Certains connaîtrons peut être déjà la réalisatrice allemande Doris Dörrie, grâce notamment à un film émouvant qui traitait déjà des différences culturelles entre japonais et occidentaux ("Cherry blossoms") au travers d'une histoire de dernier voyage, avant une mort annoncée. Depuis, elle aura réalisé des films inédits en France, dont la comédie peu légère "Die friseuse" ("La coiffeuse"). Ceci avant de nous revenir cette année dans la section Panorama du Festival de Berlin 2016, avec un film sensible et tout en finesse explorant le choc des cultures, l'amitié et le deuil.

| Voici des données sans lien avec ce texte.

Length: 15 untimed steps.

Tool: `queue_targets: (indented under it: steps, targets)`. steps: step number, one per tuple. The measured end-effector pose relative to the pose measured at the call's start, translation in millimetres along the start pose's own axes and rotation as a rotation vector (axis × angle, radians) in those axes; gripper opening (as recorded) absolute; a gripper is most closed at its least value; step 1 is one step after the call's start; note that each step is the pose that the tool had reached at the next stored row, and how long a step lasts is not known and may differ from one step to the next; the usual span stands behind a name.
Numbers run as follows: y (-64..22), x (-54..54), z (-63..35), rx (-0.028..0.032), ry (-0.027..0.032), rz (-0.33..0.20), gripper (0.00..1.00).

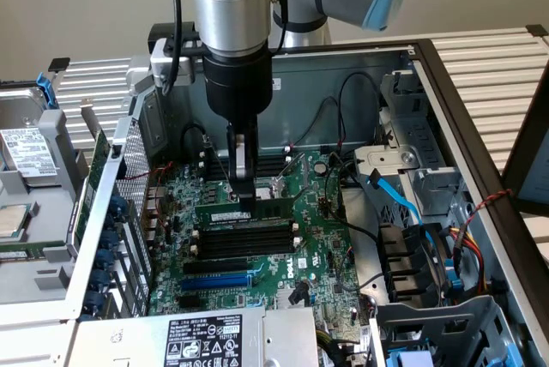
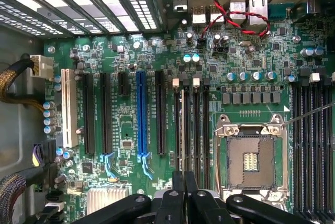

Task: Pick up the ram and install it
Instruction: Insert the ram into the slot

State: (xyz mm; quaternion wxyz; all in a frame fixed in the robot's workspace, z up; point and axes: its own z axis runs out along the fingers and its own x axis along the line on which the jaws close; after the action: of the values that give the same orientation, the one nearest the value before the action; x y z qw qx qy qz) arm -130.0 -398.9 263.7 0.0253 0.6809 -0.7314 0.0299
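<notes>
The ram (image 1: 257, 209) is a long green stick with a white sticker. It stands on edge along the rearmost of the black memory slots (image 1: 244, 243) on the green motherboard (image 1: 317, 238). My gripper (image 1: 244, 198) comes straight down onto it, and its narrow fingers (image 1: 241, 165) are shut on the stick's upper edge near the middle. In the wrist view the ram (image 2: 182, 130) shows edge-on as a thin pale line running out from between the black fingertips (image 2: 177, 195) of the gripper (image 2: 184, 192), lined up with a black slot (image 2: 189, 130).
An open CPU socket (image 2: 250, 153) lies beside the slots, with more memory slots (image 2: 309, 145) beyond it. A blue slot (image 2: 140, 114) and black expansion slots sit on the other side. Blue cables (image 1: 390, 195), drive bays (image 1: 429, 264) and the case walls (image 1: 343, 84) surround the board.
</notes>
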Motion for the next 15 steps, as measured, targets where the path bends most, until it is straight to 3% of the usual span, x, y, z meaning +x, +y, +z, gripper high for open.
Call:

Dans un superbe noir et blanc, ce film aux personnages substantiels réussit à émouvoir par de petits rien, un amour de la tradition et du geste précis, des apparitions oniriques de disparus, l'ombre de deux passés aux traumatismes différents. L'humour, omniprésent, apporte du baume au coeur, quant aux visions de paysages apocalyptiques aussi fascinants qu'effrayants, elles donnent une idée de la douleur qui persiste chez les survivants, souvent déplacés. Leur aspect apocalyptique se prête de plus parfaitement au flirt avec le fantastique, chemin emprunter progressivement par le film.

Emprunt d'une sagesse toute orientale, le scénario est entièrement dédié à la reconstruction de ses deux personnages principaux, tout en faisant passer quelques messages intéressants sur la nécessité de relativiser nos petits malheurs d'occidentaux, mais aussi sur l'importance des choses simples. Ponctué de quelques répliques marquantes (« le manque, c'est vivre avec des fantômes ») il nous rappelle avec poésie et intelligence que vivre en paix exige de savoir rester en prise avec le moment présent.